[[ Data section open ]]

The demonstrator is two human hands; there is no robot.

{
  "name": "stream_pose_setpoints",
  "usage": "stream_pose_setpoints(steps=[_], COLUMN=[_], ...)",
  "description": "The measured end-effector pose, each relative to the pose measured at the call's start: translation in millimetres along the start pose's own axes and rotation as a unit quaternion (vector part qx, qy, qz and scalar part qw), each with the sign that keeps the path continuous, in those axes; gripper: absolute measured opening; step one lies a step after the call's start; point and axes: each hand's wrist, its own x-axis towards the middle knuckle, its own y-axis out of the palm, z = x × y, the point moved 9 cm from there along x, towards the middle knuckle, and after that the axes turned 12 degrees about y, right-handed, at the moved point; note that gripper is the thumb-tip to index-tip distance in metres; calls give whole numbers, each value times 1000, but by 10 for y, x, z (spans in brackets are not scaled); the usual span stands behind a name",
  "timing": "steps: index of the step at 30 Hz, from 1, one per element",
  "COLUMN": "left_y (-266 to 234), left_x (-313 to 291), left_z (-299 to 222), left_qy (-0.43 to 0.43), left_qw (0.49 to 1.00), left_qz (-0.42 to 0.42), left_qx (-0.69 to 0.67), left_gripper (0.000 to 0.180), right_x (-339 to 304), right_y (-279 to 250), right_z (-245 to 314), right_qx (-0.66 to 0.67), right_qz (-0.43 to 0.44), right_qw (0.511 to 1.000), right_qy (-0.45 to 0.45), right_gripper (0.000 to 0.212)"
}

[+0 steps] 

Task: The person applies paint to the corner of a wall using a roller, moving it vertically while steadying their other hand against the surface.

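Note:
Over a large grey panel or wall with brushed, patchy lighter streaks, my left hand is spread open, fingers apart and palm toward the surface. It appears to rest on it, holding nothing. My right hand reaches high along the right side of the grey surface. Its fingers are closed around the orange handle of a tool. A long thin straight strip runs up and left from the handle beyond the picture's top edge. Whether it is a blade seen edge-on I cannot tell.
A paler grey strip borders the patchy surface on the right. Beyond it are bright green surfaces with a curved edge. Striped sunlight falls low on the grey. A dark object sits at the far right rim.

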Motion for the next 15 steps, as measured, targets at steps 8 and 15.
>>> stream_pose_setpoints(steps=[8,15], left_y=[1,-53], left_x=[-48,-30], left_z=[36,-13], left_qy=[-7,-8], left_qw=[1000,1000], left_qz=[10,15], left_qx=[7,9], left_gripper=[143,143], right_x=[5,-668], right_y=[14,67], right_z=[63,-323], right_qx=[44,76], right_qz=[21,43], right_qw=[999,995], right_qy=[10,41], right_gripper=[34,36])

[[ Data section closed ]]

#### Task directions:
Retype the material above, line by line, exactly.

#### Final answer:
The demonstrator is two human hands; there is no robot.

{
  "name": "stream_pose_setpoints",
  "usage": "stream_pose_setpoints(steps=[_], COLUMN=[_], ...)",
  "description": "The measured end-effector pose, each relative to the pose measured at the call's start: translation in millimetres along the start pose's own axes and rotation as a unit quaternion (vector part qx, qy, qz and scalar part qw), each with the sign that keeps the path continuous, in those axes; gripper: absolute measured opening; step one lies a step after the call's start; point and axes: each hand's wrist, its own x-axis towards the middle knuckle, its own y-axis out of the palm, z = x × y, the point moved 9 cm from there along x, towards the middle knuckle, and after that the axes turned 12 degrees about y, right-handed, at the moved point; note that gripper is the thumb-tip to index-tip distance in metres; calls give whole numbers, each value times 1000, but by 10 for y, x, z (spans in brackets are not scaled); the usual span stands behind a name",
  "timing": "steps: index of the step at 30 Hz, from 1, one per element",
  "COLUMN": "left_y (-266 to 234), left_x (-313 to 291), left_z (-299 to 222), left_qy (-0.43 to 0.43), left_qw (0.49 to 1.00), left_qz (-0.42 to 0.42), left_qx (-0.69 to 0.67), left_gripper (0.000 to 0.180), right_x (-339 to 304), right_y (-279 to 250), right_z (-245 to 314), right_qx (-0.66 to 0.67), right_qz (-0.43 to 0.44), right_qw (0.511 to 1.000), right_qy (-0.45 to 0.45), right_gripper (0.000 to 0.212)"
}

[+0 steps] 

Task: The person applies paint to the corner of a wall using a roller, moving it vertically while steadying their other hand against the surface.

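Note:
Over a large grey panel or wall with brushed, patchy lighter streaks, my left hand is spread open, fingers apart and palm toward the surface. It appears to rest on it, holding nothing. My right hand reaches high along the right side of the grey surface. Its fingers are closed around the orange handle of a tool. A long thin straight strip runs up and left from the handle beyond the picture's top edge. Whether it is a blade seen edge-on I cannot tell.
A paler grey strip borders the patchy surface on the right. Beyond it are bright green surfaces with a curved edge. Striped sunlight falls low on the grey. A dark object sits at the far right rim.
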
Motion for the next 15 steps, as measured, targets at steps 8 and 15.
>>> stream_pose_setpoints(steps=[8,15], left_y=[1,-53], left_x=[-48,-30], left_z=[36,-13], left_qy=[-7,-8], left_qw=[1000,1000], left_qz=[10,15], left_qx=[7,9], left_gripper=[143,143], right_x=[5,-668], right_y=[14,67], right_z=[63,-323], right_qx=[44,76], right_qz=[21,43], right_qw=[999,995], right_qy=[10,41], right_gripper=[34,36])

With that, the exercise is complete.